Exercise objective
Should an entry contain an image, leave the image out and repeat the entry's text exactly.

--- Records for the exercise ---

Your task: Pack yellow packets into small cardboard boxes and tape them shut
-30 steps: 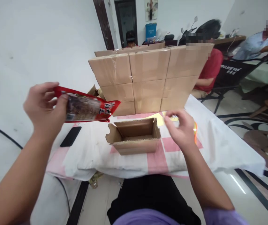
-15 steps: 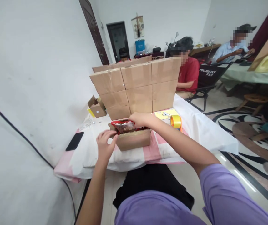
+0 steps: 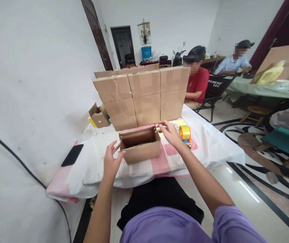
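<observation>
Even, fairly bright indoor light fills the room, its source out of frame. A faint shadow softens the white wall (image 3: 33, 84) beside the open carton (image 3: 100, 118), while the inside of the small cardboard box (image 3: 144, 152) sinks into brown gloom. Glare streaks the polished floor (image 3: 229, 182), and tape glints on the stacked boxes (image 3: 145, 101). The wide lens tilts the dark door (image 3: 96, 33) (quite drunkenly) and stretches the purple sleeve (image 3: 235, 222). Black trousers (image 3: 159, 192) lose nearly all detail; distant objects look soft.
</observation>
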### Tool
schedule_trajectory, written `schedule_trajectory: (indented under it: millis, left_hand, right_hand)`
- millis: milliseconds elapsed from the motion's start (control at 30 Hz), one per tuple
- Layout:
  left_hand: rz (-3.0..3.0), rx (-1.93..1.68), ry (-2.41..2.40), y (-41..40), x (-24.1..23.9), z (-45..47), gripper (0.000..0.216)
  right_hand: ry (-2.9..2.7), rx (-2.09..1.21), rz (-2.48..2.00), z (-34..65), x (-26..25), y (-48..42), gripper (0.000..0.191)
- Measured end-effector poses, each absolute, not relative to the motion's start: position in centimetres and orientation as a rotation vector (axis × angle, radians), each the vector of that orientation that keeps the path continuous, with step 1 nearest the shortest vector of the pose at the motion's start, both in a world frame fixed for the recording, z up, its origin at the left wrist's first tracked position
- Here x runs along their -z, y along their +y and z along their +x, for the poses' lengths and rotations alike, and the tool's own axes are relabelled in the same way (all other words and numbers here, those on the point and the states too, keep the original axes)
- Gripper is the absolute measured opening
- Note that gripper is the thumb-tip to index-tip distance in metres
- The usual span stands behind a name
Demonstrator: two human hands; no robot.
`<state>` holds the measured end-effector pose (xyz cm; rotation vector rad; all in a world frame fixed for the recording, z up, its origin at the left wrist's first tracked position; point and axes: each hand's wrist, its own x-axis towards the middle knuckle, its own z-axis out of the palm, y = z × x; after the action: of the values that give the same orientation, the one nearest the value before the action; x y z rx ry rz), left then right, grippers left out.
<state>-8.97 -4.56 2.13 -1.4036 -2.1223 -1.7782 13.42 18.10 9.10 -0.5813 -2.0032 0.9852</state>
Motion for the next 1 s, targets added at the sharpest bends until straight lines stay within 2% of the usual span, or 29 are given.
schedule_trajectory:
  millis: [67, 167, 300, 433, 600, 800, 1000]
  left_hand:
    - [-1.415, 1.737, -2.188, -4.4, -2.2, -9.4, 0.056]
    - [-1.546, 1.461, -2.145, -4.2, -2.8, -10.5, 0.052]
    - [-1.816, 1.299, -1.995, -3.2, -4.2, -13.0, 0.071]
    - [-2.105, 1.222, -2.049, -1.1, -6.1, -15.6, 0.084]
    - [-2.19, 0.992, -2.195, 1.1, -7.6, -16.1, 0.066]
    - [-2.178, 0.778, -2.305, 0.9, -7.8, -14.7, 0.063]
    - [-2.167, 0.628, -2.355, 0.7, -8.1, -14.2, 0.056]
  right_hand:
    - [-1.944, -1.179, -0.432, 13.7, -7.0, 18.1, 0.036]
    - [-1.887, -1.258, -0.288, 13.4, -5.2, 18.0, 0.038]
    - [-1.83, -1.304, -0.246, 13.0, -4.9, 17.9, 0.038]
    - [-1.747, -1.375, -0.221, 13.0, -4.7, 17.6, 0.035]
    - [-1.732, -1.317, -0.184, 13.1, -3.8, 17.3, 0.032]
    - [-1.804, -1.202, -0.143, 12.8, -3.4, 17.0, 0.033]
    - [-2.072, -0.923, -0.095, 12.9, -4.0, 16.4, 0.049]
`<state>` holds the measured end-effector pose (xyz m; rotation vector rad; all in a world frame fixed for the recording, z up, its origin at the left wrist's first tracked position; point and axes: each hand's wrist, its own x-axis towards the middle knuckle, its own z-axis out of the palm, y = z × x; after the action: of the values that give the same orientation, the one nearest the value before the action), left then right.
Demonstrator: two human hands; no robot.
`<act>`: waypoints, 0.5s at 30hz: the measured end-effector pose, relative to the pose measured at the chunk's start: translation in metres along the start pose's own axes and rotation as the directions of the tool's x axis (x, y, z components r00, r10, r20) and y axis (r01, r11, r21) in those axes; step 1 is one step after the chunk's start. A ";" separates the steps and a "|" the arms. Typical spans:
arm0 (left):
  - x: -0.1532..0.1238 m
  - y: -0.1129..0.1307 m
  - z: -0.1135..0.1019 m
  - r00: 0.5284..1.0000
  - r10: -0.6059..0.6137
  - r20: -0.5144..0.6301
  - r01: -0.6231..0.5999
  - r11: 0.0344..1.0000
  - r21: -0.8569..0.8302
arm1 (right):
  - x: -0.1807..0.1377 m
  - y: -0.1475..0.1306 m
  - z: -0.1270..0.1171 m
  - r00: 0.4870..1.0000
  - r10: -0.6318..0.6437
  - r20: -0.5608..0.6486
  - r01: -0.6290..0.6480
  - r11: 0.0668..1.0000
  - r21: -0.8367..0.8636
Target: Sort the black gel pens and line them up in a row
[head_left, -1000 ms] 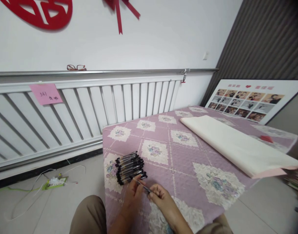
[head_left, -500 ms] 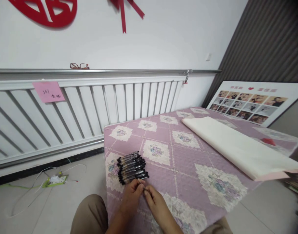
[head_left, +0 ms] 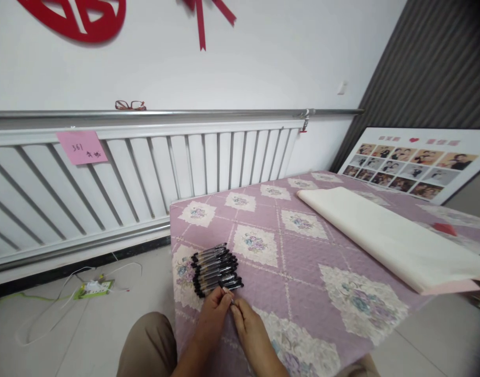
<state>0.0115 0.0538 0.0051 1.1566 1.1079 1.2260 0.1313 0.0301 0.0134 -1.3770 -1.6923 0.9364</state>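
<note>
A row of black-capped pens (head_left: 215, 268) with clear barrels lies side by side near the table's left edge. Just in front of them, my left hand (head_left: 213, 310) is closed in a pinch on a pen, whose dark tip pokes out above the fingers. My right hand (head_left: 248, 325) is also closed, its thumb and fingers gripping the other end of that pen close to my left fingertips. Most of this pen is hidden by the fingers. Under both hands is a purple tablecloth (head_left: 263, 285) with flowered white diamonds.
A folded cream sheet (head_left: 373, 230) lies across the table's right side, and a photo board (head_left: 412, 137) stands behind it. A white radiator (head_left: 157, 173) runs along the wall. Glasses (head_left: 130, 105) rest on its pipe. A power strip (head_left: 94, 289) with cables is on the floor.
The view has shifted slightly, so the scene sits a little further right. Both hands keep nearly the same pinch, with the right hand turned slightly. The row of pens looks unchanged.
</note>
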 end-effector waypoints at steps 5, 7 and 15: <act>0.006 -0.008 -0.003 0.996 -0.020 -0.092 0.009 0.993 -0.117 | -0.008 -0.001 -0.003 0.996 0.070 -0.046 -0.071 0.997 -0.025; 0.008 -0.008 -0.003 0.996 -0.023 -0.086 0.009 0.987 -0.163 | -0.010 -0.002 -0.007 0.995 0.101 -0.003 -0.101 0.994 0.037; -0.008 0.013 0.003 0.967 -0.178 0.181 0.240 0.871 -0.429 | -0.023 -0.013 -0.002 0.778 0.396 0.487 -0.628 0.499 0.598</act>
<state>0.0129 0.0457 0.0183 0.7312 0.7672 1.1356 0.1308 0.0060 0.0234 -1.1883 -0.8113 2.0063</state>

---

Solved exercise
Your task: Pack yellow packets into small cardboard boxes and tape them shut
-30 steps: 
-15 steps: 
+0 steps: 
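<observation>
Even, fairly bright indoor light fills the room, its source out of frame. A faint shadow softens the white wall (image 3: 33, 84) beside the open carton (image 3: 100, 118), while the inside of the small cardboard box (image 3: 144, 152) sinks into brown gloom. Glare streaks the polished floor (image 3: 229, 182), and tape glints on the stacked boxes (image 3: 145, 101). The wide lens tilts the dark door (image 3: 96, 33) (quite drunkenly) and stretches the purple sleeve (image 3: 235, 222). Black trousers (image 3: 159, 192) lose nearly all detail; distant objects look soft.
</observation>
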### Tool
schedule_trajectory, written `schedule_trajectory: (indented under it: millis, left_hand, right_hand)`
- millis: milliseconds elapsed from the motion's start (control at 30 Hz), one per tuple
- Layout:
  left_hand: rz (-3.0..3.0), rx (-1.93..1.68), ry (-2.41..2.40), y (-41..40), x (-24.1..23.9), z (-45..47), gripper (0.000..0.216)
  right_hand: ry (-2.9..2.7), rx (-2.09..1.21), rz (-2.48..2.00), z (-34..65), x (-26..25), y (-48..42), gripper (0.000..0.191)
- Measured end-effector poses, each absolute, not relative to the motion's start: position in centimetres and orientation as a rotation vector (axis × angle, radians), each the vector of that orientation that keeps the path continuous, with step 1 nearest the shortest vector of the pose at the motion's start, both in a world frame fixed for the recording, z up, its origin at the left wrist's first tracked position
- Here x runs along their -z, y along their +y and z along their +x, for the poses' lengths and rotations alike, and the tool's own axes are relabelled in the same way (all other words and numbers here, those on the point and the states too, keep the original axes)
- Gripper is the absolute measured opening
- Note that gripper is the thumb-tip to index-tip distance in metres
- The usual span stands behind a name
Demonstrator: two human hands; no robot.
`<state>` holds the measured end-effector pose (xyz cm; rotation vector rad; all in a world frame fixed for the recording, z up, its origin at the left wrist's first tracked position; point and axes: each hand's wrist, its own x-axis towards the middle knuckle, its own z-axis out of the palm, y = z × x; after the action: of the values that give the same orientation, the one nearest the value before the action; x y z rx ry rz), left then right, grippers left out.
<state>-8.97 -4.56 2.13 -1.4036 -2.1223 -1.7782 13.42 18.10 9.10 -0.5813 -2.0032 0.9852</state>
Motion for the next 1 s, targets added at the sharpest bends until straight lines stay within 2% of the usual span, or 29 are given.
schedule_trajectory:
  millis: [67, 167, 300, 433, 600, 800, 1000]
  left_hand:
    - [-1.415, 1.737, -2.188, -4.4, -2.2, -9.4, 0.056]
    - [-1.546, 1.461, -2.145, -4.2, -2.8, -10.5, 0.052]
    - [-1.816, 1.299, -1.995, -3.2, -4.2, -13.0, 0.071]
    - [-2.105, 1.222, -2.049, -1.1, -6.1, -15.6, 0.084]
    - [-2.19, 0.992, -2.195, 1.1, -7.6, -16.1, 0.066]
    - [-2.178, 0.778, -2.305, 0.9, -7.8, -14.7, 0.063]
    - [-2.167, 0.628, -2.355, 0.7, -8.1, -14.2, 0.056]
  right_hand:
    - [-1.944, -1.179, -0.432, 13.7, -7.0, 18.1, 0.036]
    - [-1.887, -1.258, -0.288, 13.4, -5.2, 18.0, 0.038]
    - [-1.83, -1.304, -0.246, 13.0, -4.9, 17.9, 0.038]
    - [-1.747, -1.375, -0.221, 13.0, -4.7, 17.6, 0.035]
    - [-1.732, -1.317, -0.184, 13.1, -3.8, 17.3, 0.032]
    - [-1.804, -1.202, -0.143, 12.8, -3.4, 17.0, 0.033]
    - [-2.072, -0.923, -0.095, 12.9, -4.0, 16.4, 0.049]
`<state>` holds the measured end-effector pose (xyz m; rotation vector rad; all in a world frame fixed for the recording, z up, its origin at the left wrist's first tracked position; point and axes: each hand's wrist, its own x-axis towards the middle knuckle, its own z-axis out of the palm, y = z × x; after the action: of the values that give the same orientation, the one nearest the value before the action), left then right.
Demonstrator: two human hands; no robot.
`<act>`: waypoints, 0.5s at 30hz: the measured end-effector pose, relative to the pose measured at the chunk's start: translation in metres along the start pose's own axes and rotation as the directions of the tool's x axis (x, y, z components r00, r10, r20) and y axis (r01, r11, r21) in those axes; step 1 is one step after the chunk's start. A ";" separates the steps and a "|" the arms. Typical spans:
arm0 (left):
  - x: -0.1532..0.1238 m
  - y: -0.1129..0.1307 m
  - z: -0.1135..0.1019 m
  - r00: 0.5284..1.0000
  - r10: -0.6059..0.6137
  - r20: -0.5144..0.6301
  - r01: -0.6231..0.5999
  - r11: 0.0344..1.0000
  - r21: -0.8569..0.8302
arm1 (right):
  - x: -0.1807..0.1377 m
  - y: -0.1475..0.1306 m
  - z: -0.1270..0.1171 m
  - r00: 0.4870..1.0000
  - r10: -0.6318..0.6437
  - r20: -0.5608..0.6486
  - r01: -0.6290..0.6480
  - r11: 0.0668..1.0000
  - r21: -0.8367..0.8636
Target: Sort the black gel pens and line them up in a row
[head_left, -1000 ms] 
[head_left, -500 ms] 
[head_left, +0 ms] 
<state>0.0115 0.0538 0.0051 1.1566 1.1079 1.2260 0.1313 0.0301 0.0134 -1.3770 -1.6923 0.9364</state>
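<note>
A row of black-capped pens (head_left: 215, 268) with clear barrels lies side by side near the table's left edge. Just in front of them, my left hand (head_left: 213, 310) is closed in a pinch on a pen, whose dark tip pokes out above the fingers. My right hand (head_left: 248, 325) is also closed, its thumb and fingers gripping the other end of that pen close to my left fingertips. Most of this pen is hidden by the fingers. Under both hands is a purple tablecloth (head_left: 263, 285) with flowered white diamonds.
A folded cream sheet (head_left: 373, 230) lies across the table's right side, and a photo board (head_left: 412, 137) stands behind it. A white radiator (head_left: 157, 173) runs along the wall. Glasses (head_left: 130, 105) rest on its pipe. A power strip (head_left: 94, 289) with cables is on the floor.
The view has shifted slightly, so the scene sits a little further right. Both hands keep nearly the same pinch, with the right hand turned slightly. The row of pens looks unchanged.
</note>
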 end-effector waypoints at steps 5, 7 and 15: <act>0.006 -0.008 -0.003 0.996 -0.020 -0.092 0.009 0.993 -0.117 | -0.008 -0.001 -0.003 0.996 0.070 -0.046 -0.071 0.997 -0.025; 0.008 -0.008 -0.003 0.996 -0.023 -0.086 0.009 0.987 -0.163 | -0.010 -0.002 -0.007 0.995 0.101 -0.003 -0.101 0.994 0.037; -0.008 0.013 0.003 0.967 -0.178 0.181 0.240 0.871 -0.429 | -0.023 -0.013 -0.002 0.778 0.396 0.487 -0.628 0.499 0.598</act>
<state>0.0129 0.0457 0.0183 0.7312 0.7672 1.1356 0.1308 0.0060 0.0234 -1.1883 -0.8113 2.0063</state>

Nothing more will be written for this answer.